Support setting offsets in set_topic_partitions(); reorganize offsets initialization

author: Dana Powers <dana.powers@rd.io> 2014-09-14 23:37:07 -0700
committer: Dana Powers <dana.powers@rd.io> 2014-12-15 12:42:55 -0800
commit: d5ec0a60212fb37f77f48d9ed757135364d6aed5 (patch)
tree: 82b0a06e585b5e2a46b846de7cfbc3fae2161f80
parent: 93dd705ea7ce59e3f0a96b4d716bcbc59b8cb5a1 (diff)
download: kafka-python-d5ec0a60212fb37f77f48d9ed757135364d6aed5.tar.gz
1 files changed, 151 insertions, 127 deletions
diff --git a/kafka/consumer/new.py b/kafka/consumer/new.py
index 39db60c..edf7843 100644
--- a/kafka/consumer/new.py
+++ b/kafka/consumer/new.py
@@ -1,4 +1,4 @@
-from collections import defaultdict, namedtuple
+from collections import namedtuple
 from copy import deepcopy
 import logging
 import sys
@@ -11,8 +11,7 @@ from kafka.common import (
     OffsetFetchRequest, OffsetCommitRequest, OffsetRequest, FetchRequest,
     check_error, NotLeaderForPartitionError, UnknownTopicOrPartitionError,
     OffsetOutOfRangeError, RequestTimedOutError, KafkaMessage, ConsumerTimeout,
-    FailedPayloadsError, KafkaUnavailableError, KafkaConfigurationError,
-    TopicAndPartition
+    FailedPayloadsError, KafkaUnavailableError, KafkaConfigurationError
 )
 
 logger = logging.getLogger(__name__)
@@ -125,30 +124,12 @@ class KafkaConsumer(object):
     self.set_topic_partitions(*topics)
     self._msg_iter = None
 
-    # Setup offsets
-    self._offsets = OffsetsStruct(fetch=defaultdict(dict),
-                                  commit=defaultdict(dict),
-                                  highwater= defaultdict(dict),
-                                  task_done=defaultdict(dict))
-
-    # If we have a consumer group, try to fetch stored offsets
-    if self._config['group_id']:
-      self._fetch_stored_offsets()
-    else:
-      self._auto_reset_offsets()
-
-    # highwater marks (received from server on fetch response)

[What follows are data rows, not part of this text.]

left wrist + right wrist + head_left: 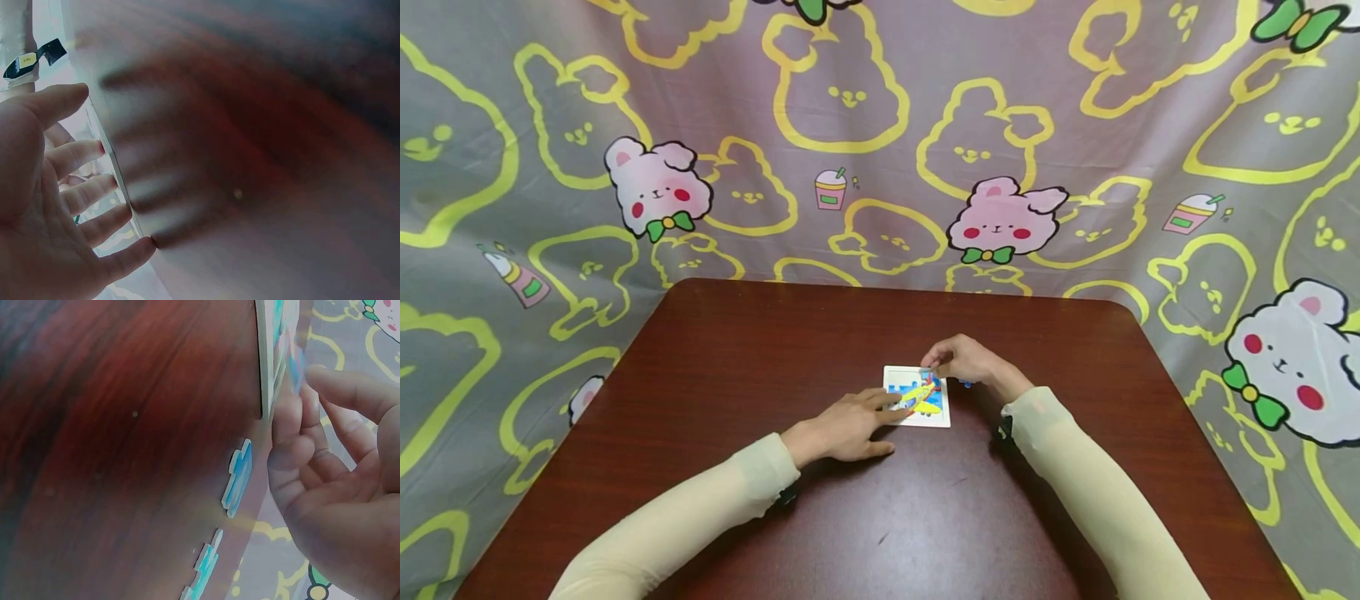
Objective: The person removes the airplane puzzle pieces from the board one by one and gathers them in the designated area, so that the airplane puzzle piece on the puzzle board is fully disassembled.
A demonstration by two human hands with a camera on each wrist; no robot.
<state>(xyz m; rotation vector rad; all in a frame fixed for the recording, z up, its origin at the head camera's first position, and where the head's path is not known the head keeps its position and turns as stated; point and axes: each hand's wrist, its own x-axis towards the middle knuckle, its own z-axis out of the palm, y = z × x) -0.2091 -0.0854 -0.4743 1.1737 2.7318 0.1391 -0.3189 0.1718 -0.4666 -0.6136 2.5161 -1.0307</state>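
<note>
Puzzle board (945, 412) flat on the bench (775, 333), left hand (850, 423) touching its nine o'clock side, fingers spread; up at one o'clock, the right hand (970, 358) pinches a blurred piece (297, 372), loose pieces (239, 478) lying just off three o'clock!

Looks like a small indoor booth or nook, screened by patterned fabric (895, 179) hung like a curtain behind and along both sides of a glossy, reddish-brown wood-look tabletop (760, 333). Printed playfully, with yellow animal outlines (842, 148), pink-cheeked rabbit-like heads (658, 185) in green bows (670, 225), and pink drink cups (831, 193). Creased and softly folded, as cloth. Impossible to pin down further as home, office or studio.
</note>
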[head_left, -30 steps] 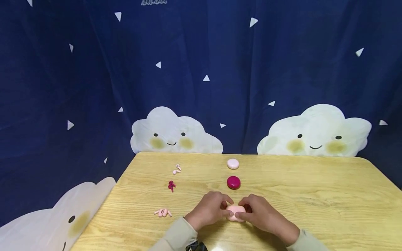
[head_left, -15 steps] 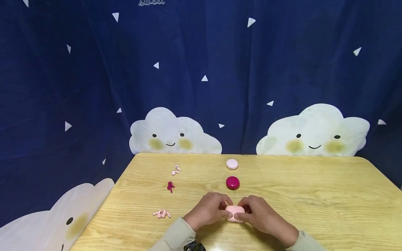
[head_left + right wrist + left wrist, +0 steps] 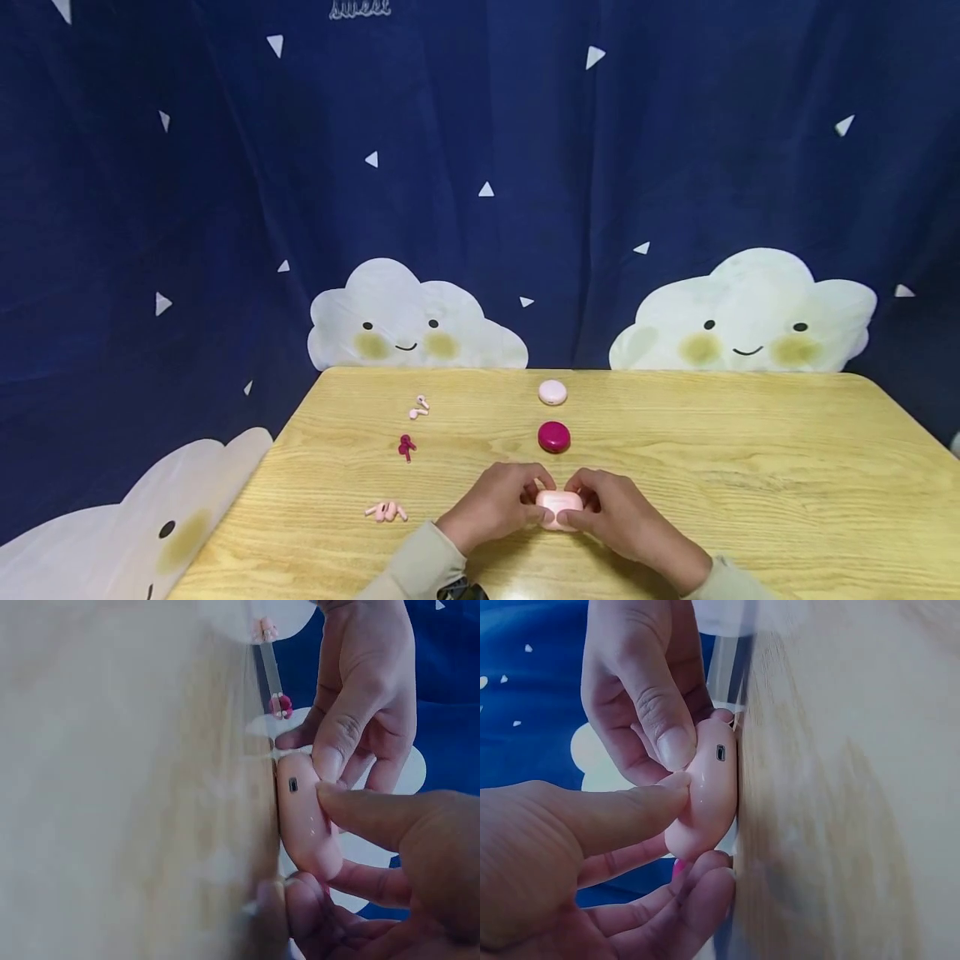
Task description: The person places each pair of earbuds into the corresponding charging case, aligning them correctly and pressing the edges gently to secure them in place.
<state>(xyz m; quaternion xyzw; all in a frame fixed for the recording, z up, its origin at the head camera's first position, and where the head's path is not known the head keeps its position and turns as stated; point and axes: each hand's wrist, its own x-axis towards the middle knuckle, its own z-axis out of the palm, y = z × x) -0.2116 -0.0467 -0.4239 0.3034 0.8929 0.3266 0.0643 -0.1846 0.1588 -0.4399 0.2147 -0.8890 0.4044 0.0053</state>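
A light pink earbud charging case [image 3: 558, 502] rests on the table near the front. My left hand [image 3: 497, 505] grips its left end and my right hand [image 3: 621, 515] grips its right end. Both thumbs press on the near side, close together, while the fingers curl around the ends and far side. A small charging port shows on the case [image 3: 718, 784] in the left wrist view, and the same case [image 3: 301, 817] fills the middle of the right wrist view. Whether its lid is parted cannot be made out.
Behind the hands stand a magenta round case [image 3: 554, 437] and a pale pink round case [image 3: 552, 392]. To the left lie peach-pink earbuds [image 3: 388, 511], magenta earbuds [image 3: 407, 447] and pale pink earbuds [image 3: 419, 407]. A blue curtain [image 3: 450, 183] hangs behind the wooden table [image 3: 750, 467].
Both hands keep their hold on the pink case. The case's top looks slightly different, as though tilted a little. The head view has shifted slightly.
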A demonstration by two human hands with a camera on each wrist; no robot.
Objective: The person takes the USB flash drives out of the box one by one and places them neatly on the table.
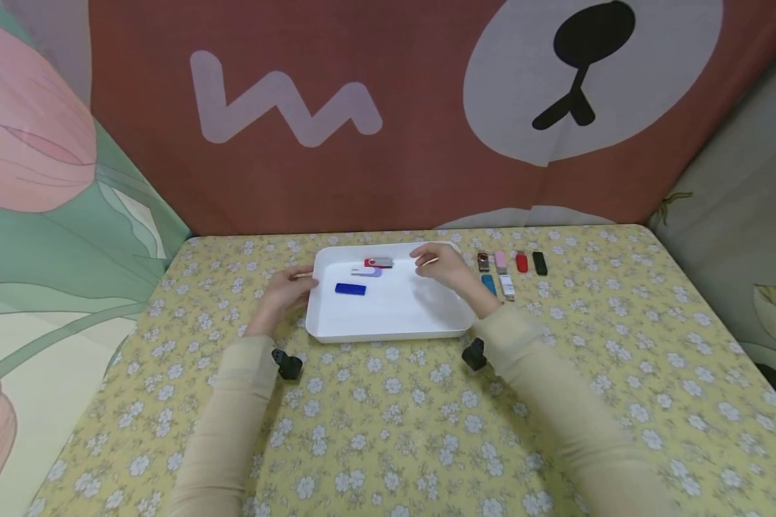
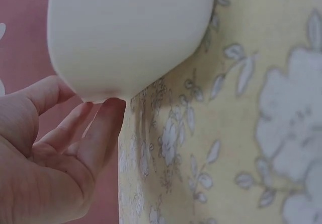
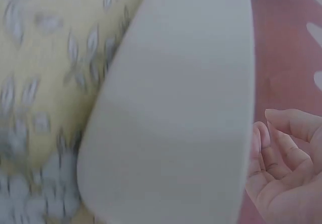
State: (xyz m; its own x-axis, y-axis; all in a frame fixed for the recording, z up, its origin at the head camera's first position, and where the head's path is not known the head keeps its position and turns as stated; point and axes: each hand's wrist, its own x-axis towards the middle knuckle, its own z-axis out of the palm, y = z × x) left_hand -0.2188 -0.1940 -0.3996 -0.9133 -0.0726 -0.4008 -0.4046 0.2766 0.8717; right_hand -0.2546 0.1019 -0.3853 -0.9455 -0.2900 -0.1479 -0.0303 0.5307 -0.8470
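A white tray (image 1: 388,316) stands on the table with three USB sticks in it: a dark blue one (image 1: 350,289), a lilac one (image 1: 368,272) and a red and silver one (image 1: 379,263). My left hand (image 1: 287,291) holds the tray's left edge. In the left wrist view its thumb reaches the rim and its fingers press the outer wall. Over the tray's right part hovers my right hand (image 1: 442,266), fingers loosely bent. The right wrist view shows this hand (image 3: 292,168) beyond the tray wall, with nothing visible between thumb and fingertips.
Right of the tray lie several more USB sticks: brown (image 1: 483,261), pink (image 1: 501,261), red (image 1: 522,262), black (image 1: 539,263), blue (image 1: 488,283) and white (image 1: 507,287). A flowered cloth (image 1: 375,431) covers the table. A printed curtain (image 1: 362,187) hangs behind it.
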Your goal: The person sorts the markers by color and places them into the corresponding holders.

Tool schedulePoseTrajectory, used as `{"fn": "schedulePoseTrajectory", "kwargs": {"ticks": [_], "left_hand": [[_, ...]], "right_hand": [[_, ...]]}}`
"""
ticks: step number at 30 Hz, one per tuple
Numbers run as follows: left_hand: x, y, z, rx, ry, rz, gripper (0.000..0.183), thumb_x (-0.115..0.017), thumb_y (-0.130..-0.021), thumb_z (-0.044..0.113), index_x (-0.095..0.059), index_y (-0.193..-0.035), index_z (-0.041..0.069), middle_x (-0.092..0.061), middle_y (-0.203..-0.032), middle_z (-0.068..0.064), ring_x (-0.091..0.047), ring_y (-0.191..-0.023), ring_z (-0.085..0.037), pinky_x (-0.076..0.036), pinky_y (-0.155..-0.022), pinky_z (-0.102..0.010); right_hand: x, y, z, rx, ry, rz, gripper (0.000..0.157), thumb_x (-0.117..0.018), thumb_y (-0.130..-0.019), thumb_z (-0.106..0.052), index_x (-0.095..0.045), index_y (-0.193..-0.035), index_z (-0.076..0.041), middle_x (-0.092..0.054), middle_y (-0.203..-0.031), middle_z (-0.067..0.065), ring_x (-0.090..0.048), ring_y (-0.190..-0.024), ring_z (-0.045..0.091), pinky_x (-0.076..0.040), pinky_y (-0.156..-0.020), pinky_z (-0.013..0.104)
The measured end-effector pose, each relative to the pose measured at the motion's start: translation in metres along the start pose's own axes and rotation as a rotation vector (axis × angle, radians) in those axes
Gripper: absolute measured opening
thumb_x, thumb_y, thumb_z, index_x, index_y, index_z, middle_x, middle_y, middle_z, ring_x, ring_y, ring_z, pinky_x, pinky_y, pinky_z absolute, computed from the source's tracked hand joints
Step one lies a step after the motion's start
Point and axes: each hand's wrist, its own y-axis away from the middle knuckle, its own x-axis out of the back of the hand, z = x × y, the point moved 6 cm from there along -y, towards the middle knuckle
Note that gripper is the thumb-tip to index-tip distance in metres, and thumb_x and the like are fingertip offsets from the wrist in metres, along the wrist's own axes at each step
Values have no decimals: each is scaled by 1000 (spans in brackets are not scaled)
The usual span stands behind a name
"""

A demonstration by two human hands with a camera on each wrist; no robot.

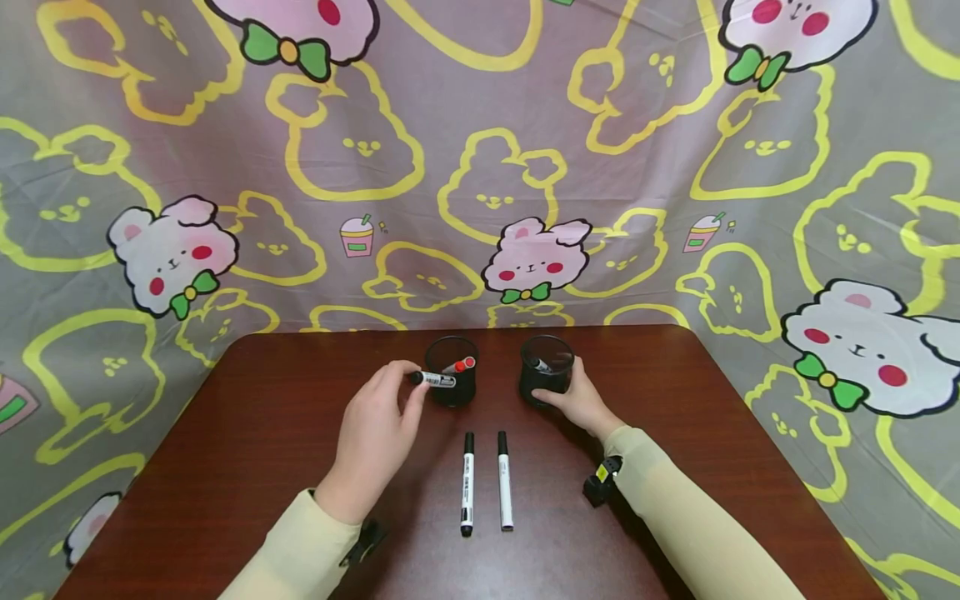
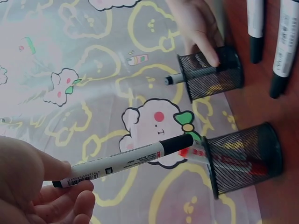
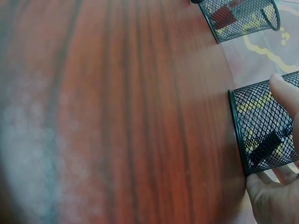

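My left hand [image 1: 375, 429] pinches a white marker [image 2: 121, 161] with a black cap by its rear end, between thumb and fingers. In the head view that marker lies nearly level, in front of the left black mesh pen holder [image 1: 455, 393]. A red-capped marker [image 1: 463, 364] leans inside this holder. My right hand [image 1: 581, 404] grips the right mesh pen holder [image 1: 538, 390], its thumb across the near side and fingers round the other side. One marker [image 2: 174, 79] stands in it, its end poking above the rim in the left wrist view.
Two white markers with black caps, a left one [image 1: 468, 483] and a right one [image 1: 505, 483], lie side by side on the brown table [image 1: 255, 467], caps toward the holders. A patterned cloth [image 1: 435, 167] hangs behind the table's back edge and along its sides.
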Motion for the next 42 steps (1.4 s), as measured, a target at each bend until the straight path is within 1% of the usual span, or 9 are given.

-    # and task_done (set locally by user)
-    # should always get initialized to None
-    self._reset_highwater_offsets()
-    self._reset_task_done_offsets()
-
-  def _fetch_stored_offsets(self):
+  def _get_commit_offsets(self):
     logger.info("Consumer fetching stored offsets")
-    for topic, partition in self._topics:
+    for topic_partition in self._topics:
       (resp,) = self._client.send_offset_fetch_request(
           self._config['group_id'],
-          [OffsetFetchRequest(topic, partition)],
+          [OffsetFetchRequest(topic_partition[0], topic_partition[1])],
           fail_on_error=False)
       try:
         check_error(resp)
@@ -159,29 +140,20 @@ class KafkaConsumer(object):
 
       # -1 offset signals no commit is currently stored
       if resp.offset == -1:
-        self._offsets.commit[topic][partition] = None
-        self._offsets.fetch[topic][partition] = self._reset_partition_offset(topic, partition)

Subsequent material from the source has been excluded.